The ground floor of the building houses the offices of archaeologists, the laboratory and workshops, the museum is upstairs. Currently, only a few of the many finds from Pydna, the necropolis of Pydna, Methone, Makrygialos and its surroundings can be seen in the museum. Some smaller, mostly clay exhibits and amphorae, some of which are used as urns or sarcophagi for toddlers, are exhibited. The museum is not open to the public yet.

== Alexandrion, Litochoro ==
The building, built by Greek Macedonians living abroad, deals with the life and work of Alexander the Great. In addition to the permanent exhibition, the building also serves representative purposes.
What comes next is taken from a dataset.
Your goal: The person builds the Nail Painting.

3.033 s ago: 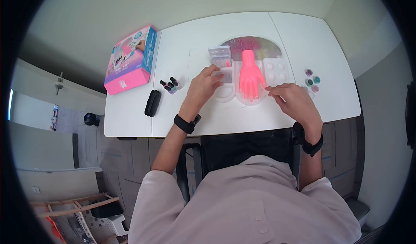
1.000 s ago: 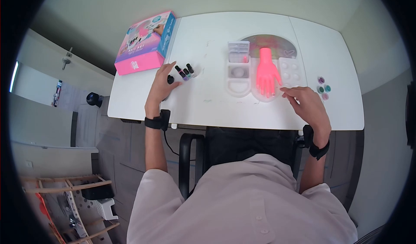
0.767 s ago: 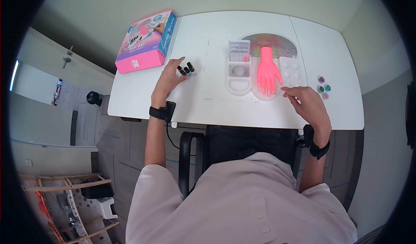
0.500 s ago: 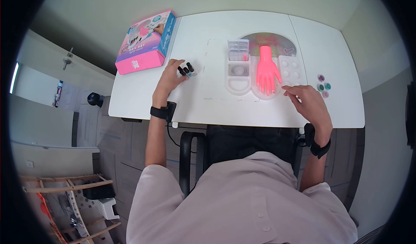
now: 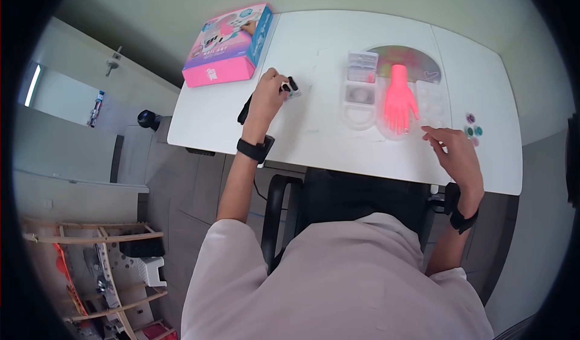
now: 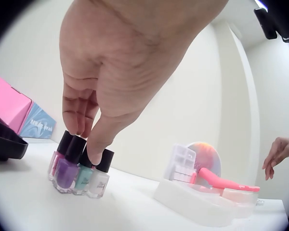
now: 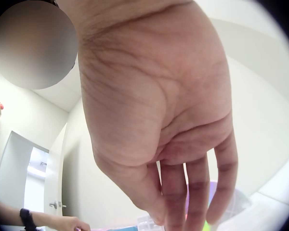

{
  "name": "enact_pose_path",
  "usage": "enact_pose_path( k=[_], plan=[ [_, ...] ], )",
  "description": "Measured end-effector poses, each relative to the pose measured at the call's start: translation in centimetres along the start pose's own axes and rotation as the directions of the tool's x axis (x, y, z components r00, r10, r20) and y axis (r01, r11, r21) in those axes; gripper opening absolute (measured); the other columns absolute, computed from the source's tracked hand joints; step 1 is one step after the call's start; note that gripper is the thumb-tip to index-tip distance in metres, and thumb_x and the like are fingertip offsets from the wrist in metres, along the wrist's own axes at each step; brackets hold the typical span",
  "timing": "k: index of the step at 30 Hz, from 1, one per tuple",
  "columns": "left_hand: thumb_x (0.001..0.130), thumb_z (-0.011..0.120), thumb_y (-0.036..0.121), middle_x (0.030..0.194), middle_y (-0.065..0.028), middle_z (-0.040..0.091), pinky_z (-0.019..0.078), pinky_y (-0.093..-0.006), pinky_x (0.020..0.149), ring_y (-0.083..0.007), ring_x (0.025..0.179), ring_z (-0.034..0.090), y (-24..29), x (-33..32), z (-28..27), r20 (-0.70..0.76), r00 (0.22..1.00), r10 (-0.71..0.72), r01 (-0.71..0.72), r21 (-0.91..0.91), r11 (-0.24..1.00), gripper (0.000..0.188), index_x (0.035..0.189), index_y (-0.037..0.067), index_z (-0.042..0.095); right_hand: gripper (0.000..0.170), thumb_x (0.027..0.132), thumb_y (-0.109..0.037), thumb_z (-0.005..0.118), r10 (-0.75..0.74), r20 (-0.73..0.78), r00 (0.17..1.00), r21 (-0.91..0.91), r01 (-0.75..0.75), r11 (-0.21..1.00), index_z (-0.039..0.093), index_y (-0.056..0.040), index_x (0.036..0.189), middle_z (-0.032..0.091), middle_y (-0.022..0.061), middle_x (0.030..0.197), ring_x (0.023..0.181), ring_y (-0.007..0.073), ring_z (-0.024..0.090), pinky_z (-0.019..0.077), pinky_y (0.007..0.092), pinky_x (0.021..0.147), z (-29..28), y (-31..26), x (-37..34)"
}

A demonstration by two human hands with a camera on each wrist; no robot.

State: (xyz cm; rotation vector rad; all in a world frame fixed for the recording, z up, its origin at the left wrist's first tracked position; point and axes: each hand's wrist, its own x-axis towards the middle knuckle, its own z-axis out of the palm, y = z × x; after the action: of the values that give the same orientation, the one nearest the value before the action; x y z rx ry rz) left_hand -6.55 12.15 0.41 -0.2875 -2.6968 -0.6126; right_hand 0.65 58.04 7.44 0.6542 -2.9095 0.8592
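My left hand (image 5: 267,101) is at a small group of nail polish bottles (image 5: 294,90) with black caps. In the left wrist view, the thumb and fingers of the left hand (image 6: 113,72) pinch a cap among them; a purple bottle (image 6: 66,174), a teal bottle (image 6: 83,180) and a clear bottle (image 6: 98,183) stand close together. A pink model hand (image 5: 399,103) lies on a white tray (image 5: 377,125). To the right of the tray's front, my right hand (image 5: 458,156) hovers with loosely bent fingers and holds nothing, as the right hand (image 7: 159,106) also shows in its wrist view.
A pink and blue box (image 5: 226,47) lies at the back left. A black case (image 5: 244,110) is partly hidden beside my left hand. Small glitter pots (image 5: 474,130) sit right of the tray, whose back holds a mirror (image 5: 417,62) and a clear compartment box (image 5: 362,68).
My left hand has gone from the tray to the bottles on the left, and its fingers have closed in on the caps. The right hand stays beside the tray; the head view has shifted.
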Motion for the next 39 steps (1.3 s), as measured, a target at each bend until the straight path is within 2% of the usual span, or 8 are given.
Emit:
enact_pose_path(
  k=[2,9,19,21,27,32,37,39],
  plan=[
    [0.076,0.079,-0.002,0.101,-0.0134,0.064,0.0558,-0.0426,0.087,-0.0357,0.097,0.066,0.5,0.2,0.0,-0.026,1.000,0.011,-0.009,0.057,0.998,0.029,0.104,0.003,0.073,0.027,0.094,0.000,0.065,0.038,0.013,0.999,-0.007,-0.038,0.999,0.077,-0.0066,0.117,0.078,0.0117,0.097,0.087,0.0325,0.073,0.0556,0.0419,0.076,0.0,0.1,-0.1],
    [0.078,0.078,-0.004,0.098,-0.0132,0.070,0.0557,-0.0417,0.082,-0.0327,0.092,0.069,0.6,-0.2,0.3,0.043,0.999,-0.031,0.027,0.088,0.996,0.026,0.103,0.000,0.074,0.027,0.094,0.000,0.065,0.014,-0.002,1.000,-0.015,-0.014,1.000,0.077,-0.0073,0.117,0.078,0.0121,0.097,0.086,0.0329,0.073,0.0557,0.0422,0.077,-0.3,0.0,-0.4],
    [0.077,0.078,-0.003,0.092,-0.0189,0.073,0.0574,-0.0402,0.079,-0.0370,0.086,0.071,1.8,-0.6,-2.7,0.213,0.977,-0.026,0.045,-0.081,0.996,0.021,0.098,-0.005,0.076,0.027,0.093,-0.001,0.066,-0.017,-0.019,1.000,-0.008,0.017,1.000,0.078,-0.0086,0.116,0.078,0.0123,0.095,0.087,0.0339,0.073,0.0566,0.0429,0.076,0.7,0.9,-0.2],
    [0.081,0.079,-0.005,0.095,-0.0159,0.074,0.0619,-0.0357,0.075,-0.0291,0.082,0.074,3.5,-0.7,-2.7,0.269,0.962,0.045,0.031,-0.270,0.962,0.022,0.103,-0.004,0.076,0.026,0.092,-0.001,0.066,-0.022,-0.017,1.000,-0.019,0.021,1.000,0.078,-0.0088,0.114,0.077,0.0122,0.094,0.087,0.0341,0.073,0.0567,0.0430,0.076,1.0,0.7,-0.2],
    [0.086,0.078,-0.001,0.099,-0.0116,0.074,0.0614,-0.0347,0.078,-0.0255,0.089,0.073,10.2,0.4,-2.1,0.391,0.892,0.227,-0.099,-0.321,0.942,0.022,0.107,0.000,0.076,0.022,0.090,-0.002,0.067,-0.167,-0.013,0.986,-0.102,0.165,0.981,0.077,-0.0077,0.109,0.076,0.0117,0.096,0.090,0.0334,0.072,0.0569,0.0440,0.075,3.0,-1.2,1.1],
    [0.086,0.079,-0.002,0.101,-0.0102,0.074,0.0614,-0.0340,0.078,-0.0247,0.089,0.072,14.0,1.3,-1.5,0.398,0.837,0.376,-0.121,-0.536,0.836,0.022,0.107,0.002,0.076,0.039,0.091,-0.012,0.073,-0.379,-0.202,0.903,0.033,0.393,0.919,0.069,-0.0047,0.129,0.073,0.0162,0.106,0.094,0.0354,0.070,0.0573,0.0458,0.080,6.9,-2.3,3.1],
    [0.084,0.080,-0.002,0.101,-0.0099,0.073,0.0609,-0.0344,0.077,-0.0251,0.090,0.072,15.2,1.6,-0.1,0.375,0.803,0.464,-0.162,-0.611,0.775,0.027,0.110,0.002,0.075,0.060,0.090,-0.013,0.078,-0.267,-0.088,0.960,0.164,0.278,0.946,0.056,-0.0018,0.144,0.071,0.0195,0.103,0.092,0.0371,0.070,0.0561,0.0453,0.077,9.4,-3.9,3.9],
    [0.083,0.080,-0.001,0.099,-0.0094,0.073,0.0596,-0.0352,0.076,-0.0256,0.089,0.071,15.4,1.5,0.2,0.380,0.784,0.491,-0.242,-0.542,0.805,0.028,0.110,0.002,0.075,0.061,0.089,-0.012,0.079,-0.122,0.008,0.992,0.367,0.111,0.924,0.055,-0.0008,0.144,0.071,0.0194,0.100,0.087,0.0362,0.071,0.0555,0.0445,0.073,9.8,-4.4,3.9]
  ],
)
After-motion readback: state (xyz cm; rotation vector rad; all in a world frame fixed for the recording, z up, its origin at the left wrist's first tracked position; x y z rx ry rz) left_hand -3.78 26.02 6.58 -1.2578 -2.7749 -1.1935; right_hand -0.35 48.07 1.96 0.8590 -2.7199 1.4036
== Museum of the Agia Triada Monastery, Sparmos ==
Exhibits of the museum include icons from the 17th century, precious vestments, old wood carvings and books, written and bound by the monks of the monastery. During the liberation struggle against the Ottomans, the monks stored food and ammunition for the militants and cared for the wounded.

== Museum of the Monastery Agios Dionysios, Litochoro ==
Historical documents, from the document approving the construction of the monastery, to photographs of a soldier of the German Wehrmacht, which show the old monastery shortly before its destruction, prove the past of the monastery. Released in silver are relics, vestments, an epitaph woven with silver threads, documents, books, icons and inlaid pieces of furniture. Above the museum is the library of the monastery, which is not accessible to the public.

== Geological Museum of Mount Olympus ==
Information boards and models explain the origin and geological structure of the Olympus. Displayed are fossils, any type of stones occurring in the mountains and photographs of geologically significant objects. Special exhibits are fossils of marine animals that were found in the Olympus at an altitude of about 1000 meters.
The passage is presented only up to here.